====== Data records
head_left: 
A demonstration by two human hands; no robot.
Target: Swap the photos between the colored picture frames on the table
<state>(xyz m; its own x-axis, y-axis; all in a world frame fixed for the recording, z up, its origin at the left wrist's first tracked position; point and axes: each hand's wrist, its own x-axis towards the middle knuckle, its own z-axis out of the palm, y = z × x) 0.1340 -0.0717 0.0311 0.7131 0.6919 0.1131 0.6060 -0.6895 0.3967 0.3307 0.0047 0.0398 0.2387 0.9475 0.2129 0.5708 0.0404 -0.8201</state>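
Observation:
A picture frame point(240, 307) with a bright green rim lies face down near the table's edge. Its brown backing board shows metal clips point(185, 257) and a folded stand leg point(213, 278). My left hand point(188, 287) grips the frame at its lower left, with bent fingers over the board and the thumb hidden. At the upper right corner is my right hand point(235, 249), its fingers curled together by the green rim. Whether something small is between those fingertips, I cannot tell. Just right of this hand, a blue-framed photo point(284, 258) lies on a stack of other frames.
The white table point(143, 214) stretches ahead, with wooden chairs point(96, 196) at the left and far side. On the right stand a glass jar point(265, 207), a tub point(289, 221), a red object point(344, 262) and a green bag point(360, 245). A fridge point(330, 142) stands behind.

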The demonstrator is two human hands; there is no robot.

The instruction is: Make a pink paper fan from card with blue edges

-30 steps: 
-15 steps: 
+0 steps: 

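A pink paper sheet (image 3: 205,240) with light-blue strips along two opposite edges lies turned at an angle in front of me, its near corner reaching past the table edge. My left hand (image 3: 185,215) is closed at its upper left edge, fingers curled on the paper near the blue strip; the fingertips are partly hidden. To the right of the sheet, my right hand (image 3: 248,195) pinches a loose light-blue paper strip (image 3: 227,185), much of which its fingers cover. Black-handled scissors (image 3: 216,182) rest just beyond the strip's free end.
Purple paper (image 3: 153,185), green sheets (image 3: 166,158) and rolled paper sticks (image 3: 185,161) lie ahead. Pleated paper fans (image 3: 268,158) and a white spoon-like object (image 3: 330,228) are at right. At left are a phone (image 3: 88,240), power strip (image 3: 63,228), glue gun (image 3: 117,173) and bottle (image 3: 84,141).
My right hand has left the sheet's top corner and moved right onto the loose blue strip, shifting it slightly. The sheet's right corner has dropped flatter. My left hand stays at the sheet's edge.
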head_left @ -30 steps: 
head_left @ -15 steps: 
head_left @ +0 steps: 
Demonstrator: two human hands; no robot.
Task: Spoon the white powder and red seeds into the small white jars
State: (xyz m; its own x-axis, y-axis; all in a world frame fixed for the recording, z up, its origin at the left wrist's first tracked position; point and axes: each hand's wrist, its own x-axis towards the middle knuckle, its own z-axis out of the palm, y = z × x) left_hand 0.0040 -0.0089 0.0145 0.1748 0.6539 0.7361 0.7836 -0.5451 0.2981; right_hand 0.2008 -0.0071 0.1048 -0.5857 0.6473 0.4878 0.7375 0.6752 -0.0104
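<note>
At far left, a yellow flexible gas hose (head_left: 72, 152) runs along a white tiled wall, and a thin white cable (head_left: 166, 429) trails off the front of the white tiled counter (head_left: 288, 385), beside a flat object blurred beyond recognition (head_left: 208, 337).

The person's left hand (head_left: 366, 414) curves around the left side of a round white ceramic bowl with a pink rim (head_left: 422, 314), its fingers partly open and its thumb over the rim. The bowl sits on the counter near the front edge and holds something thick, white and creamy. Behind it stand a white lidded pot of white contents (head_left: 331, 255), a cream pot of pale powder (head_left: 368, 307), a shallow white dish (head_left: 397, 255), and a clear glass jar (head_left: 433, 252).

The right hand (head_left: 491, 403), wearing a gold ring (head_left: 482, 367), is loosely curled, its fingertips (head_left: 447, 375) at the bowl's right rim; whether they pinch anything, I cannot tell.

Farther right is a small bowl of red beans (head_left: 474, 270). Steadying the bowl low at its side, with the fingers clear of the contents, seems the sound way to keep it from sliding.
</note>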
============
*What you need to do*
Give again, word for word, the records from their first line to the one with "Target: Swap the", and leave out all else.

*Exercise output*
head_left: 
A demonstration by two human hands; no robot.
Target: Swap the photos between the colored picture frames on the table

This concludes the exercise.